▶ [TASK TO CARRY OUT]:
Produce an exact copy of all the data below, dropping every image.

▶ [DATA PROVIDED]:
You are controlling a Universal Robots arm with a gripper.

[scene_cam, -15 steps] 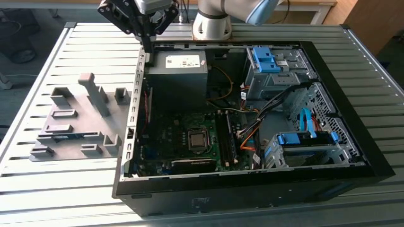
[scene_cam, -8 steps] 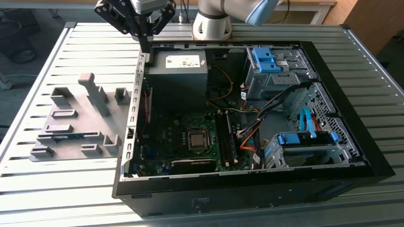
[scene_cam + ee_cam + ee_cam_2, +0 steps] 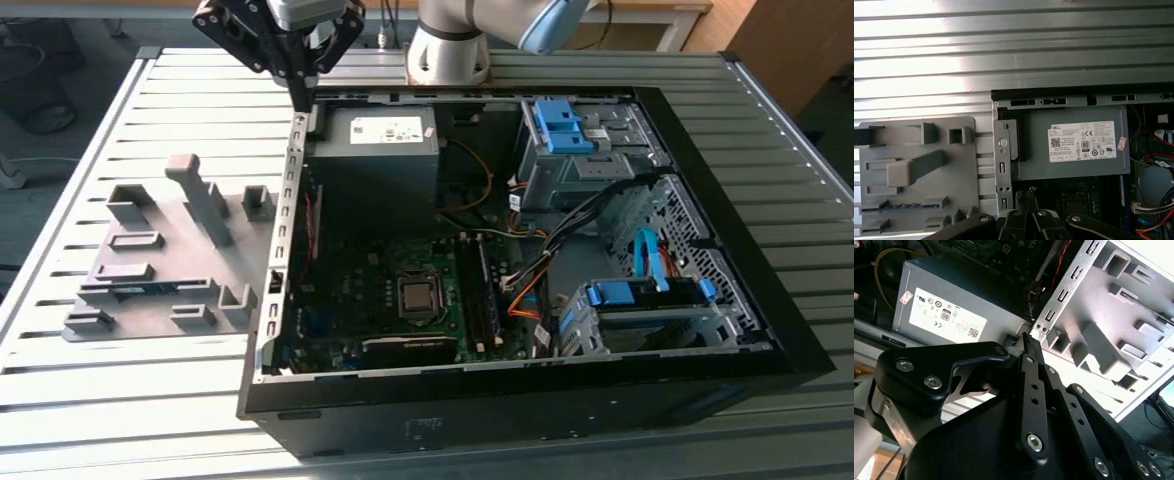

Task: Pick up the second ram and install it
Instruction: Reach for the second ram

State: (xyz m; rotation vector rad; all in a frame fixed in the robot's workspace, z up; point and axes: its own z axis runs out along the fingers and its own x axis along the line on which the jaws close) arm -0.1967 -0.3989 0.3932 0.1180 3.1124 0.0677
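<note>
The second ram [image 3: 140,288] is a thin blue-teal stick lying in a slot of the grey fixture plate [image 3: 160,260], on the exterior view's left beside the open computer case [image 3: 534,390]. The first wrist view shows the second ram [image 3: 901,205] in the same fixture [image 3: 919,175]. My black gripper [image 3: 302,100] hangs over the case's far corner on that side, by the power supply [image 3: 380,150], well apart from the stick. Its fingers [image 3: 1027,342] are shut with nothing between them. The gripper [image 3: 1025,196] points down at the case's metal edge.
Inside the case lie the motherboard [image 3: 400,290], a greener memory stick [image 3: 477,300] standing in its slot, cables, and blue drive cages [image 3: 641,300]. The fixture carries several upright grey blocks [image 3: 200,195]. The arm's base [image 3: 447,50] stands behind the case on the slatted metal table [image 3: 107,400].
</note>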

▶ [ANSWER]:
You are controlling a Universal Robots arm with a gripper.

[scene_cam, -15 steps] 
[scene_cam, -8 steps] 
[scene_cam + ee_cam + ee_cam_2, +0 steps] 

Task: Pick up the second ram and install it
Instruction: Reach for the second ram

State: (xyz m; rotation vector rad; all in a frame fixed in the robot's workspace, z up; point and axes: its own z axis runs out along the fingers and its own x axis along the line on which the jaws close) arm -0.1967 -0.3989 0.3932 0.1180 3.1124 0.0677
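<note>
The second ram [image 3: 140,288] is a thin blue-teal stick lying in a slot of the grey fixture plate [image 3: 160,260], on the exterior view's left beside the open computer case [image 3: 534,390]. The first wrist view shows the second ram [image 3: 901,205] in the same fixture [image 3: 919,175]. My black gripper [image 3: 302,100] hangs over the case's far corner on that side, by the power supply [image 3: 380,150], well apart from the stick. Its fingers [image 3: 1027,342] are shut with nothing between them. The gripper [image 3: 1025,196] points down at the case's metal edge.
Inside the case lie the motherboard [image 3: 400,290], a greener memory stick [image 3: 477,300] standing in its slot, cables, and blue drive cages [image 3: 641,300]. The fixture carries several upright grey blocks [image 3: 200,195]. The arm's base [image 3: 447,50] stands behind the case on the slatted metal table [image 3: 107,400].
</note>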

With that, the answer is finished.